Вне метода все обречено на провал. Если, работая над "Парадом", он сбился с верного пути, если теперь вынужден рассматривать свое полотно как неудачное, то не вправе возлагать ответственность за это на науку. Несомненно, он допустил какую-то ошибку в интерпретации или в применении теоретических положений. Надо выбираться из тупика. Он снова берется за изучение теорий Шарля Анри, наведывается к ученому в гости, чтобы обсудить с ним все эти вопросы у него дома, на набережной д'Анжу. Иногда Сёра посещает его вместе со своими друзьями. Начинающий писатель, протеже Фенеона, Жорж Леконт, который в мае стал главным редактором журнала "Краваш", был ошеломлен одной из дискуссий, развернувшейся в доме Шарля Анри в присутствии Писсарро.
"Мсье Шарль Анри обращался к художникам с мелком в руках, - напишет однажды Жорж Леконт, - и беседовал с ними об искусстве, стоя у доски. Вспоминаю одну сумбурную беседу такого рода, когда под самый ее конец мсье Шарль Анри присел на корточки перед огромной черной доской, которую в ходе этого странного эстетического диспута он сверху донизу, вдоль и поперек испещрил уравнениями и формулами. Эти мудреные рассуждения о свете - а они были довольно-таки темными - не произвели, должно быть, никакого впечатления на Писсарро, художника, влюбленного в истину и поэзию, взволнованного и искреннего выразителя своих чувств. Но серьезный и терпеливый Жорж Сёра, с юношеским пылом воспринявший эти теории и готовый слушать их без конца, изложил теоретические построения более ясным языком художника, дабы Камиль Писсарро в свою очередь мог ими проникнуться"[113].
Вряд ли в тот день теории Шарля Анри вдохновили Писсарро. Постепенно, без шума, но тем не менее неуклонно он отходил от неоимпрессионизма. Его отношения с Сёра и Синьяком по-прежнему оставались дружескими. Писсарро всегда чувствовал и продолжает чувствовать свою связь с ними. Но он утратил веру.
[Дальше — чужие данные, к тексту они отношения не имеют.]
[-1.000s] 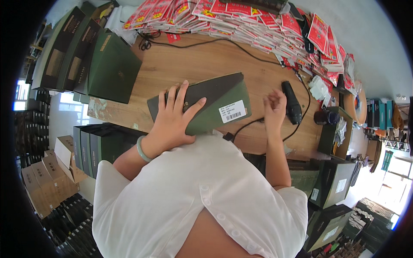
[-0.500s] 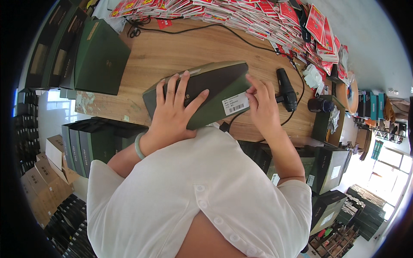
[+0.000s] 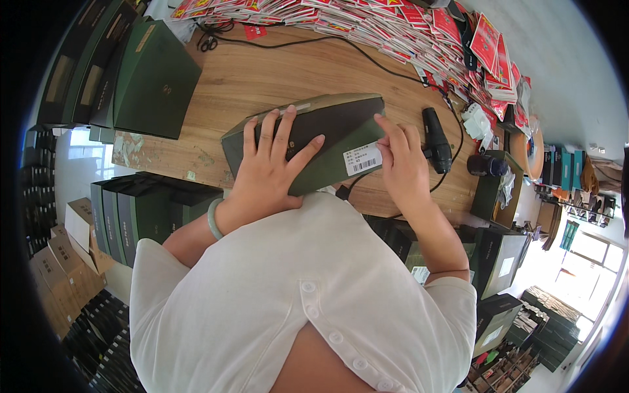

Восприняв эти теории, оснащенные научным аппаратом, он, возможно, и удовлетворил ту часть своего "я", которая находила удовольствие в доктринах, формулах, оторванных от жизни абстракциях, но вместе с тем подавил в себе нечто другое, то, что было пронизано чувственностью и интуицией, что отвечало трепетному дыханию жизни, что как раз и сделало его тем художником, каким он был. Это другое восстало в нем. Утратив животворную силу, художник переживает нечто вроде бесплодия, некое подобие склероза. Редкие полотна, которые он создавал, оказывались неестественно-безжизненными. Куда девался тот, прежний Писсарро?!